Endoscopy 2008; 40: E68-E69
DOI: 10.1055/s-2007-995507
Unusual cases and technical notes

© Georg Thieme Verlag KG Stuttgart · New York

Progression of Barrett’s esophagus to adenocarcinoma despite antireflux surgery

D. von  Conrady1 , M.  J.  Smith1 , M.  F.  Khan1 , S.  Tan1 , G.  Mortimer1 , O.  J.  McAnena1
  • 1Department of Surgery, University College Hospital Galway, Galway, Ireland
Further Information

D. von Conrady, MD

Department of Surgery

University College Hospital Galway

Newcastle Road

Galway

Ireland

Fax: +353-91-544300

Email: snora80@yahoo.co.uk

Publication History

Publication Date:
26 February 2008 (online)

Table of Contents

In 2004, a 63-year-old patient was diagnosed with Barrett’s esophagitis. A laparoscopic Nissen fundoplication was carried out as previously described, using a five port technique [1].

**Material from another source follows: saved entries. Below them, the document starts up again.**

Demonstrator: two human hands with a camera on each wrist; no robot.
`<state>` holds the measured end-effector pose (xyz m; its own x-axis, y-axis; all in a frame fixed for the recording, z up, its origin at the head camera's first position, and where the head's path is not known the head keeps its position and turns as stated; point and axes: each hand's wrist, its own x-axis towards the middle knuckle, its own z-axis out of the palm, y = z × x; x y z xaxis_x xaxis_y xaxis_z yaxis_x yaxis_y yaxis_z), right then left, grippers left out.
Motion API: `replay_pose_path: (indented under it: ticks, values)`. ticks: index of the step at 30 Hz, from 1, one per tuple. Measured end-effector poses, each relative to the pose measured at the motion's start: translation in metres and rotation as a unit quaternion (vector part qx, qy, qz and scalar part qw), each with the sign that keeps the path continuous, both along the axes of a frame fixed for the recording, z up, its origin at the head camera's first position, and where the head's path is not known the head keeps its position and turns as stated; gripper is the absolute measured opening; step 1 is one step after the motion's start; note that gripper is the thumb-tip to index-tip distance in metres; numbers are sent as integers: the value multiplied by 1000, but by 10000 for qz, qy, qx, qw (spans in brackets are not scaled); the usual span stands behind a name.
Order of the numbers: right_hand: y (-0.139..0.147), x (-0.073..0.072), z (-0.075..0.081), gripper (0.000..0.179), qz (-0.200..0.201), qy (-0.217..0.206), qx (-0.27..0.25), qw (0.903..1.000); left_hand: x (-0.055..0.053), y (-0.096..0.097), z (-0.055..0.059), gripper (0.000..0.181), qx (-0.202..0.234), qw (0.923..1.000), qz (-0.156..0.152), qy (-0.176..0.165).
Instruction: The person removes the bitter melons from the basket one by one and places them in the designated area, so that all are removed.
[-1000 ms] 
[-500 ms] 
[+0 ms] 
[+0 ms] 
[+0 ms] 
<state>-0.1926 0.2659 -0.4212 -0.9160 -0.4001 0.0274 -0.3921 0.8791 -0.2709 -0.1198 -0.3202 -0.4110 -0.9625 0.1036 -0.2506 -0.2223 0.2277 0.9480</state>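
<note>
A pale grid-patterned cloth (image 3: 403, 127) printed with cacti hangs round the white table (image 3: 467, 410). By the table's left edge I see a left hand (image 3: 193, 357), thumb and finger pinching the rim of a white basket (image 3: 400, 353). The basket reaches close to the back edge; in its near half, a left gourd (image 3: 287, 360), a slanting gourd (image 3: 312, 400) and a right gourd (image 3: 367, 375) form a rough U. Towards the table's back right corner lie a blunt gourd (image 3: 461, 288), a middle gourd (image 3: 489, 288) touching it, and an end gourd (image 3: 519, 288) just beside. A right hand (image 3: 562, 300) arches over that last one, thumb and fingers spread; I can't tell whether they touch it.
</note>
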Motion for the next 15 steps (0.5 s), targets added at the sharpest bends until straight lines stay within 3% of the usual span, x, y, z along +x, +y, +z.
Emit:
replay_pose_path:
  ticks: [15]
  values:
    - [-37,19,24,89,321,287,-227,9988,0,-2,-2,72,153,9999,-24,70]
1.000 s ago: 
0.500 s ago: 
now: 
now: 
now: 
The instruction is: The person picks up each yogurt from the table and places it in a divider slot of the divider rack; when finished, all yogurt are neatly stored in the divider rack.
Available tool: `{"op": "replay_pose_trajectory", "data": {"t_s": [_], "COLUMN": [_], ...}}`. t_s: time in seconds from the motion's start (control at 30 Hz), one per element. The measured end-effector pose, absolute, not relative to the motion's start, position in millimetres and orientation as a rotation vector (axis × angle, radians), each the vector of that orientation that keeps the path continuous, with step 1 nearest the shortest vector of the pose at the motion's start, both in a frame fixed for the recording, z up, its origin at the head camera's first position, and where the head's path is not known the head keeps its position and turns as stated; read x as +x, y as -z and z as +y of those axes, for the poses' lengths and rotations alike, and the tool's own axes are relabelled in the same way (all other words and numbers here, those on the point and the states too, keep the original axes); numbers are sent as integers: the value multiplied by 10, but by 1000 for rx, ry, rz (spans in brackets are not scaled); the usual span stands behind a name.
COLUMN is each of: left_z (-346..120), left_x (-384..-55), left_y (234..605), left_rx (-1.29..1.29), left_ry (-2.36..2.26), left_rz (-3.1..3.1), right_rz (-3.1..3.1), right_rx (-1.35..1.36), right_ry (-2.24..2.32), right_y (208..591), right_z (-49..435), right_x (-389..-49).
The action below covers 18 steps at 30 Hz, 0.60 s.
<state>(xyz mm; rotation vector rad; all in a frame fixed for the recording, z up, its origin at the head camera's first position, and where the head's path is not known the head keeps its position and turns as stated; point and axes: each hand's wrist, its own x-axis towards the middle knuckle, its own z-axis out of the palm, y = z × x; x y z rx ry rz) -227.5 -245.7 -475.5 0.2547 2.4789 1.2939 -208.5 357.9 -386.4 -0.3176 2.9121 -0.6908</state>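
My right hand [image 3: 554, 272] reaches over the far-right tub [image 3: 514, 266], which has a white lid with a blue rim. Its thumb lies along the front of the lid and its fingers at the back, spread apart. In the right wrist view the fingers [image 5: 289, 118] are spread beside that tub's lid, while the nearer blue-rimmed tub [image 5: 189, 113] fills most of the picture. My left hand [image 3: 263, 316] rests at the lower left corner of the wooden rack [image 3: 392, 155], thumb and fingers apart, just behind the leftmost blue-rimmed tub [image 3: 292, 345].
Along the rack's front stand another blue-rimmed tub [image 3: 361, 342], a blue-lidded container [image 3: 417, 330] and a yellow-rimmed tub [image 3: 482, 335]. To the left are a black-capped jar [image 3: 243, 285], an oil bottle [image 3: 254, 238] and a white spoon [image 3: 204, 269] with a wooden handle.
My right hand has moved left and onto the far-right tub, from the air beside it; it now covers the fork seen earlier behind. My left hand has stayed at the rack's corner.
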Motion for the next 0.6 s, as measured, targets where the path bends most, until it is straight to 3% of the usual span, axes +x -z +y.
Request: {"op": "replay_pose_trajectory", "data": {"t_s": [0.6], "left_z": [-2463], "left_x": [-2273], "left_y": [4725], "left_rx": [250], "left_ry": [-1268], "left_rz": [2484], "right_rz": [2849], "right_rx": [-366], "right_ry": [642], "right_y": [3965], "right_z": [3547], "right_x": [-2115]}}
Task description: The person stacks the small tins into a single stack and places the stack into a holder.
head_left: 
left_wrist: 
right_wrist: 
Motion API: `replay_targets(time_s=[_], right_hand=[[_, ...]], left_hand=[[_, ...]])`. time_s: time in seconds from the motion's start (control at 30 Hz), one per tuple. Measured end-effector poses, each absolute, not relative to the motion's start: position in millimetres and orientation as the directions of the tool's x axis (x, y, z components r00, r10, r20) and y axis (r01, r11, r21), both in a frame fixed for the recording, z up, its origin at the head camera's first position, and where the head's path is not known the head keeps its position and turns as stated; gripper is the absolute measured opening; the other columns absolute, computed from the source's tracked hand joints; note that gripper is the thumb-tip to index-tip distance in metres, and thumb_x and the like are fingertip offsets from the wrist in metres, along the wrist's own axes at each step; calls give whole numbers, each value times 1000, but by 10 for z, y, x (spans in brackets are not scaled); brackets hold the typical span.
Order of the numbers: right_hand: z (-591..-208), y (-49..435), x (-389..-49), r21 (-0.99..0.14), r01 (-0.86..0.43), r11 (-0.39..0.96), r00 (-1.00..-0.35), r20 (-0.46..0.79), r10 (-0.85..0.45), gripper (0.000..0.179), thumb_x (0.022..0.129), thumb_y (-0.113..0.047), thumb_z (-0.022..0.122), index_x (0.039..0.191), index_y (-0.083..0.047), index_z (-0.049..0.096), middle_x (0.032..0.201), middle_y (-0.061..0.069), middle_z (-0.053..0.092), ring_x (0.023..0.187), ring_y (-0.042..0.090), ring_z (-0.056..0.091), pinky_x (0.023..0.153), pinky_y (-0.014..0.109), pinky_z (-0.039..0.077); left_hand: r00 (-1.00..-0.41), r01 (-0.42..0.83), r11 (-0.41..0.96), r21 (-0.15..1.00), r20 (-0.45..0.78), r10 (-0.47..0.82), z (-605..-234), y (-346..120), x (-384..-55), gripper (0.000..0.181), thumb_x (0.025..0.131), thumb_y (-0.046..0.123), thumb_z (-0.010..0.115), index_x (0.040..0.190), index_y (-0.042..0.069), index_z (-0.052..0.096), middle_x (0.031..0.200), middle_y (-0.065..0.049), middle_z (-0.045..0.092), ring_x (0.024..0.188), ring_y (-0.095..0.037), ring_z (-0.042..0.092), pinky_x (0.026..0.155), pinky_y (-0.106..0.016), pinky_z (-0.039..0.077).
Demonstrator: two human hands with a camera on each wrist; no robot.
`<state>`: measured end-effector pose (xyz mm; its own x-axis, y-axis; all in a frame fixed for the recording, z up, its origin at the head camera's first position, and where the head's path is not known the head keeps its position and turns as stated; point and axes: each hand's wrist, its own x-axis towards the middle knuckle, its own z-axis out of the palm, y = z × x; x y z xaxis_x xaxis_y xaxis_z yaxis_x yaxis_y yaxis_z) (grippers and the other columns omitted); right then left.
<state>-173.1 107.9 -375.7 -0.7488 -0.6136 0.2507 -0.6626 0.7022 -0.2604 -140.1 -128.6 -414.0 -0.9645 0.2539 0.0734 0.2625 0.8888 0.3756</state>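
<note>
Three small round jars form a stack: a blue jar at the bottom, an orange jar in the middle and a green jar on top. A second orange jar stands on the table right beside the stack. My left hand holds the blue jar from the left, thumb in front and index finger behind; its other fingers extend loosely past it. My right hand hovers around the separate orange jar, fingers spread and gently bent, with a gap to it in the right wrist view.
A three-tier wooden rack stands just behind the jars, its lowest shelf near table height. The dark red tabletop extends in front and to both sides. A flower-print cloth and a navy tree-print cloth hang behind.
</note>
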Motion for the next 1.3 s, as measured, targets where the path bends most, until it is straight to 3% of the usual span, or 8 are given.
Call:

Following this, annual surveillance endoscopy was performed by an experienced endoscopist, and multiple biopsies (> 8) were taken on each occasion. The patient developed recurrent reflux after 6 years, and underwent successful repeat surgery. Intra-operatively, it was confirmed that the previous wrap had broken down. Fundoplication was repeated and the hiatus reinforced with a polytetrafluoroethylene (PTFE) patch. The proximal stomach was also anchored to the diaphragm.

Subsequent annual surveillance endoscopy demonstrated persistent Barrett’s esophagitis with ulceration, but no dysplasia. ([Table 1], [Fig. 1]). On routine surveillance in October 2005 there was evidence of change in macroscopic appearances at the gastro-esophageal junction. This was accompanied by subtle dysphagic symptoms. Biopsies confirmed adenocarcinoma ([Fig. 2]). A high-resolution CT thorax, abdomen, and pelvis, and whole body positron emission tomography were performed, both of which suggested that the disease was confined to the distal esophagus.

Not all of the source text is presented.